# Vibrating axminster



## pixy (21 Sep 2008)

I think I may have solved my own problem but I will have to see.I recently changed the position of my saw onto another bench made of a thinner ply base wich I think as caused the saw to vibrate. I spent yesterday afternoon making it more solid but before I bolt it down I was wondering if anyone uses any kind of thick rubber washers in between the bench and saw. I was thinking if getting some rubber door stops and cutting them in half to help stop any further vibrations what do you all thing would this work ???
Mal


----------



## Gill (21 Sep 2008)

Hi Mal

Mounting your saw on a flimsy base will exacerbate any vibration. It needs to be mounted on as firm a foundation as possible. I sit mine on a slab of marble.

Vibration is normally attributable to either poor engineering or a lack of mass. Since your saw was fine until you moved it, it doesn't look as if the engineering is at fault. This means you need to add mass to the saw in order to reduce vibration. Some people bolt their saws to plinths which are actually boxes filled with sand. Others simply throw sandbags over whatever the saw is sitting on. As I said, I sat mine on a slab of marble. 

The last thing you want to do is to reduce the mass. Sitting the saw on rubber will reduce the mass of the saw because it will separate it from the surface it is mounted on. It will actually make the vibration worse. I know there are so-called 'anti-vibration' mats available but they don't work because they have the same inherent flaw. It's a far better idea to make a substantial mounting for your saw instead, possibly sitting the saw on something like a paving stone.

Gill


----------



## pixy (21 Sep 2008)

Thanks Gill I wasn't quite sure but I had an idea someone might say that thanks. It's back to the drawing board then I was planning on using 1 1/2 MDF but thats put an end to that then.
Cheers Mal


----------



## big soft moose (22 Sep 2008)

i'd defintely second what gill is saying - i had the same issue with my lathe when i first got it - some bright spark said putting rubber under it would help - after much faffing about i acheived this , switched on and hey presto had vibration and bounce ! :roll:

as gill says with any machine tool the best way to combat vibration is to have as much mass as possible (which is why old cast iron machinery is popular), this is the same reason that washing machines have breeze blocks inside them.

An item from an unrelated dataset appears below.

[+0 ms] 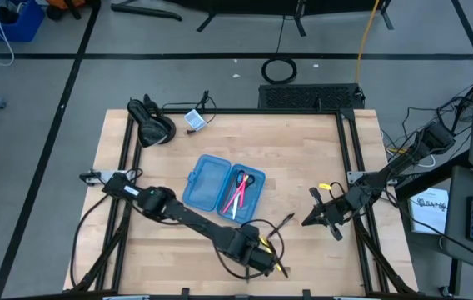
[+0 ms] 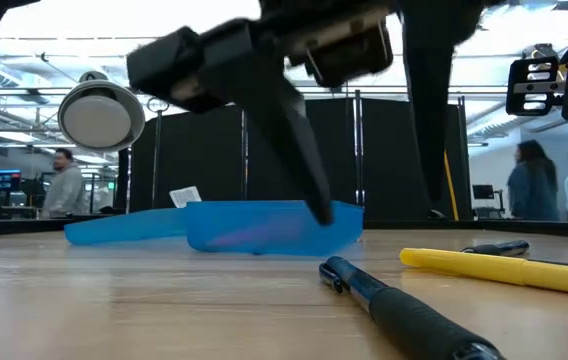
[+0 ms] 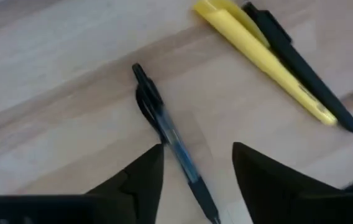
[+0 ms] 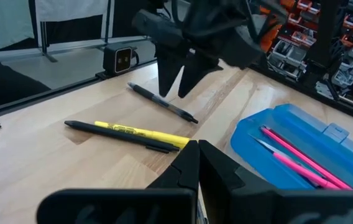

best bet would be to build your bench out of 2x4s or similar (ensuring you have traingular bracing both ways) and then if you still need to add mass you could put in a lower shelf and add a double layer of concrete blocks


----------



## jonbikebod (22 Sep 2008)

I think you have answered your own question Pixy. As Gill and BSM say, put it on something as solid as possible. (My Axey just sits on my (thick) bench top when I need it. I have not found the need to fix it down at all.) 
Car engines are fixed via rubber mounts so noise and vibration from the engine isn’t passed through the body of the car to the passengers. It does however allow the engine to move about a lot more than it would if it were solidly mounted. As the scroll saw is the source of the vibration in this case, fixing it solidly to something of great mass is the answer.
Jon.


----------



## pixy (23 Sep 2008)

Thanks guys I bolted the saw to the thick MDF fastened to a heavier bench in my workshop and aprestow very little vibration but just to make sure I have suspended a shelf under the bench using longe threaded rod through from the MDF and the bench and adding weight to the shelf probebly a bag of sand.
Thanks as usual for your advice guys. By the way Gill I received that book you recermended its great.I shall try doing is patterns a different way, instead of leaving them flat I intend to shape the peaces just to add interest. Mal


----------



## chrispuzzle (23 Sep 2008)

Great to hear it is working fine again!

I have Axminster's "fretsaw stand" for use with mine. I haven't any problems with vibration but I think the stand was designed for a lighter saw. The position of the holes for bolts certainly doesn't seem to have been done with the AWSF18 in mind but you can get it to fit.


----------